Please give back the listing exactly, without any of its pictures.

### COLLECTED MATERIAL
^^^^^^^^^^^^^^^^

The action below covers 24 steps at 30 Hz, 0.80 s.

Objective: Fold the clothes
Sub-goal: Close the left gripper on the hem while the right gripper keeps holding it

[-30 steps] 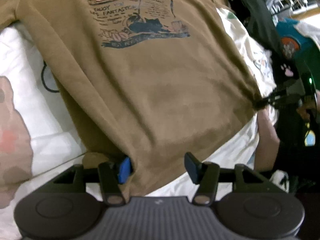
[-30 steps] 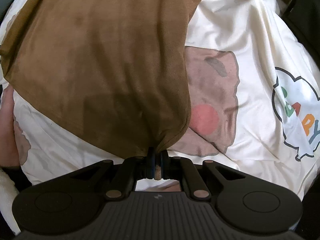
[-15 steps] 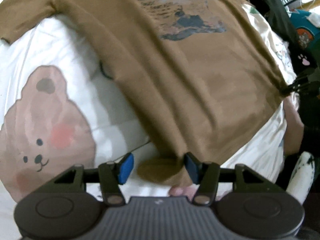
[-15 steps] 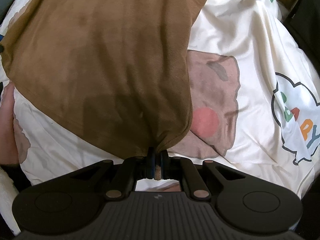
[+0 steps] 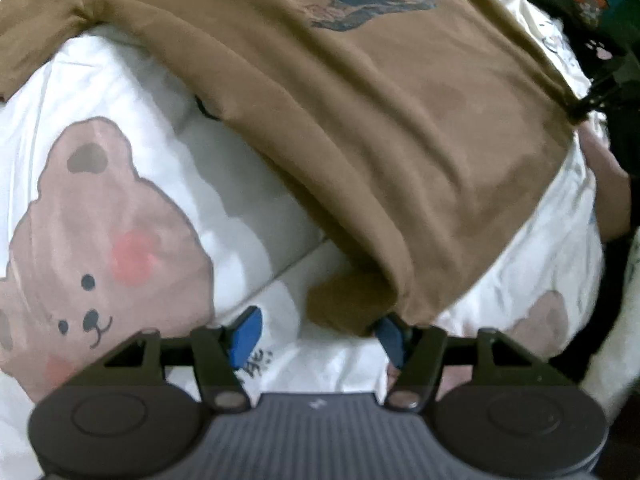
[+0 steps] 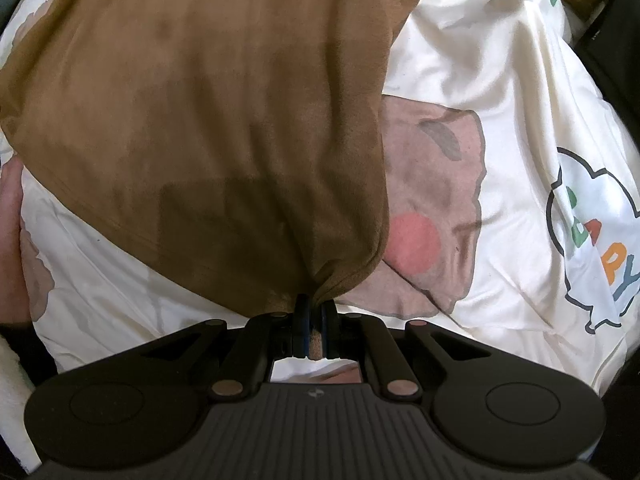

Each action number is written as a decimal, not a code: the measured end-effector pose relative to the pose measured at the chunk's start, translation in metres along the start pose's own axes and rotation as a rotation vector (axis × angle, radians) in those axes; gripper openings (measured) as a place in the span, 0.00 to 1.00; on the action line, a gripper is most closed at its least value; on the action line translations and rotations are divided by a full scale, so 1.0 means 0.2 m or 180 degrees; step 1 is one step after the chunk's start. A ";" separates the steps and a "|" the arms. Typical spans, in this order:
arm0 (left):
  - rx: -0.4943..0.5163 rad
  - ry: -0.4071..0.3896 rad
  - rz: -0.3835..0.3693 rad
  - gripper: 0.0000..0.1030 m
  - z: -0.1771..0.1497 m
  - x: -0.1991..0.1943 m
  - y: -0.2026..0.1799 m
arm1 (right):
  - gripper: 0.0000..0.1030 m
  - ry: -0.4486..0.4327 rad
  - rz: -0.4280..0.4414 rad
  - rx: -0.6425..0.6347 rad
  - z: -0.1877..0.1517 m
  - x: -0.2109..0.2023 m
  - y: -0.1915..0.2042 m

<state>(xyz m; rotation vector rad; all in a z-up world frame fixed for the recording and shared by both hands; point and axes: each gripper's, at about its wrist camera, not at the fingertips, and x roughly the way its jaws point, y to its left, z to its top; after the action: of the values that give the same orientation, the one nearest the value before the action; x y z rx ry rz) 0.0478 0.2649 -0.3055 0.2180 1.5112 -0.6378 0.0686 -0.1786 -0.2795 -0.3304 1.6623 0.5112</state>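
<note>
the shirt (image 5: pixel 400 128) is brown, short-sleeved, with a printed picture and lettering on its chest. it lies spread front-up over a white sheet (image 5: pixel 132 80), 1 sleeve reaching toward the upper left of the left view. its lower hem is gathered and lifted at 2 corners. at the near corner in the left view the cloth folds under itself into a small rumpled flap. soft creases run down the body toward each held corner, and in the right view a dark shadow falls across the lower part of the shirt (image 6: pixel 208 128).

the left gripper (image 5: pixel 320 334) points steeply down at the sheet. its jaws are spread and opening; the near hem corner lies between them, draped against the right blue pad, while the left pad stands clear over bare sheet. the right gripper (image 6: pixel 314 312) points straight down, jaws pressed together on the other bunched hem corner, the cloth puckering into the pinch. in the left view this gripper shows small and dark at the far right edge, pulling the hem taut there. a bare forearm (image 5: pixel 612 196) shows just below it.

the sheet is printed with bears (image 5: pixel 96 248) with pink cheeks, and a cloud shape (image 6: pixel 592 240) with coloured letters. it is wrinkled and soft. dark clothes (image 5: pixel 592 4) with a teal patch lie heaped at the upper right of the left view.
</note>
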 end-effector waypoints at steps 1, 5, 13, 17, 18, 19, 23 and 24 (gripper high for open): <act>0.0058 -0.0061 0.0027 0.60 0.01 0.01 -0.03 | 0.05 0.0003 -0.0007 -0.0011 0.01 -0.01 0.00; 0.0230 -0.0123 0.0090 0.59 0.04 0.06 -0.12 | 0.05 -0.0007 -0.0019 -0.0040 0.03 -0.03 0.01; 0.0517 -0.0113 0.0100 0.46 0.08 0.09 -0.25 | 0.05 -0.0013 -0.0015 -0.0040 0.05 -0.07 0.00; 0.0457 -0.0071 -0.0020 0.34 0.08 0.07 -0.24 | 0.05 -0.0019 -0.0002 -0.0029 0.06 -0.09 -0.01; 0.0434 -0.0050 -0.0085 0.34 0.08 0.06 -0.24 | 0.05 -0.0024 0.0003 -0.0029 0.07 -0.10 -0.01; 0.0431 -0.0013 -0.0190 0.35 0.08 0.04 -0.24 | 0.05 -0.0029 0.0006 -0.0031 0.07 -0.11 -0.01; 0.0462 -0.0024 -0.0334 0.43 0.06 -0.04 -0.21 | 0.05 -0.0052 0.0023 -0.0033 0.08 -0.14 -0.01; 0.0452 -0.0041 -0.0321 0.43 0.05 -0.06 -0.19 | 0.05 -0.0054 0.0025 -0.0031 0.09 -0.14 -0.02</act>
<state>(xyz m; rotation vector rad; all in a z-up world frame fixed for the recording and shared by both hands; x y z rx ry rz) 0.0379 0.2304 -0.2841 0.2467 1.4728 -0.8268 0.0893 -0.1748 -0.2534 -0.3260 1.6458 0.5266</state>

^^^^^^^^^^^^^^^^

### RESPONSE BOX
The action below covers 24 steps at 30 Hz, 0.80 s.

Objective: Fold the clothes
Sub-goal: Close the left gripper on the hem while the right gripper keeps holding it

[-30 steps] 
[-30 steps] 
[-15 steps] 
[-15 steps] 
[+0 steps] 
[+0 steps] 

Each action number is written as a decimal, not a code: the measured end-effector pose relative to the pose measured at the chunk's start, translation in metres along the start pose's own axes and rotation as a rotation vector (axis × angle, radians) in those axes; gripper openings (measured) as a place in the span, 0.00 to 1.00; on the action line, a gripper is most closed at its least value; on the action line translations and rotations are divided by a full scale, so 1.0 means 0.2 m or 180 degrees; step 1 is one step after the chunk's start. A ";" separates the steps and a "|" the arms. Typical spans, in this order:
arm0 (left):
  - rx: -0.4943..0.5163 rad
  - ry: -0.4071..0.3896 rad
  - rz: -0.3835..0.3693 rad
  - gripper: 0.0000..0.1030 m
  - z: -0.1771..0.1497 m
  - x: -0.1991..0.1943 m
  - y: -0.2026..0.1799 m
arm1 (right):
  - gripper: 0.0000..0.1030 m
  - ry: -0.4486..0.4327 rad
  - rz: -0.4280..0.4414 rad
  - rx: -0.6425..0.6347 rad
  - z: -0.1877..0.1517 m
  - x: -0.2109..0.2023 m
  - y: -0.1915..0.2042 m

<state>(xyz m; rotation vector rad; all in a z-up world frame fixed for the recording and shared by both hands; point and axes: each gripper's, at about its wrist camera, not at the fingertips, and x roughly the way its jaws point, y to its left, z to its top; after the action: of the values that give the same orientation, the one nearest the value before the action; x y z rx ry rz) 0.0478 0.2649 -0.3055 0.2180 1.5112 -0.6378 0.0686 -0.1786 -0.2795 -0.3304 1.6623 0.5112</state>
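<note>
the shirt (image 5: pixel 400 128) is brown, short-sleeved, with a printed picture and lettering on its chest. it lies spread front-up over a white sheet (image 5: pixel 132 80), 1 sleeve reaching toward the upper left of the left view. its lower hem is gathered and lifted at 2 corners. at the near corner in the left view the cloth folds under itself into a small rumpled flap. soft creases run down the body toward each held corner, and in the right view a dark shadow falls across the lower part of the shirt (image 6: pixel 208 128).

the left gripper (image 5: pixel 320 334) points steeply down at the sheet. its jaws are spread and opening; the near hem corner lies between them, draped against the right blue pad, while the left pad stands clear over bare sheet. the right gripper (image 6: pixel 314 312) points straight down, jaws pressed together on the other bunched hem corner, the cloth puckering into the pinch. in the left view this gripper shows small and dark at the far right edge, pulling the hem taut there. a bare forearm (image 5: pixel 612 196) shows just below it.

the sheet is printed with bears (image 5: pixel 96 248) with pink cheeks, and a cloud shape (image 6: pixel 592 240) with coloured letters. it is wrinkled and soft. dark clothes (image 5: pixel 592 4) with a teal patch lie heaped at the upper right of the left view.
</note>
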 end-effector waypoints at steps 1, 5, 13, 17, 18, 19, 23 and 24 (gripper high for open): <act>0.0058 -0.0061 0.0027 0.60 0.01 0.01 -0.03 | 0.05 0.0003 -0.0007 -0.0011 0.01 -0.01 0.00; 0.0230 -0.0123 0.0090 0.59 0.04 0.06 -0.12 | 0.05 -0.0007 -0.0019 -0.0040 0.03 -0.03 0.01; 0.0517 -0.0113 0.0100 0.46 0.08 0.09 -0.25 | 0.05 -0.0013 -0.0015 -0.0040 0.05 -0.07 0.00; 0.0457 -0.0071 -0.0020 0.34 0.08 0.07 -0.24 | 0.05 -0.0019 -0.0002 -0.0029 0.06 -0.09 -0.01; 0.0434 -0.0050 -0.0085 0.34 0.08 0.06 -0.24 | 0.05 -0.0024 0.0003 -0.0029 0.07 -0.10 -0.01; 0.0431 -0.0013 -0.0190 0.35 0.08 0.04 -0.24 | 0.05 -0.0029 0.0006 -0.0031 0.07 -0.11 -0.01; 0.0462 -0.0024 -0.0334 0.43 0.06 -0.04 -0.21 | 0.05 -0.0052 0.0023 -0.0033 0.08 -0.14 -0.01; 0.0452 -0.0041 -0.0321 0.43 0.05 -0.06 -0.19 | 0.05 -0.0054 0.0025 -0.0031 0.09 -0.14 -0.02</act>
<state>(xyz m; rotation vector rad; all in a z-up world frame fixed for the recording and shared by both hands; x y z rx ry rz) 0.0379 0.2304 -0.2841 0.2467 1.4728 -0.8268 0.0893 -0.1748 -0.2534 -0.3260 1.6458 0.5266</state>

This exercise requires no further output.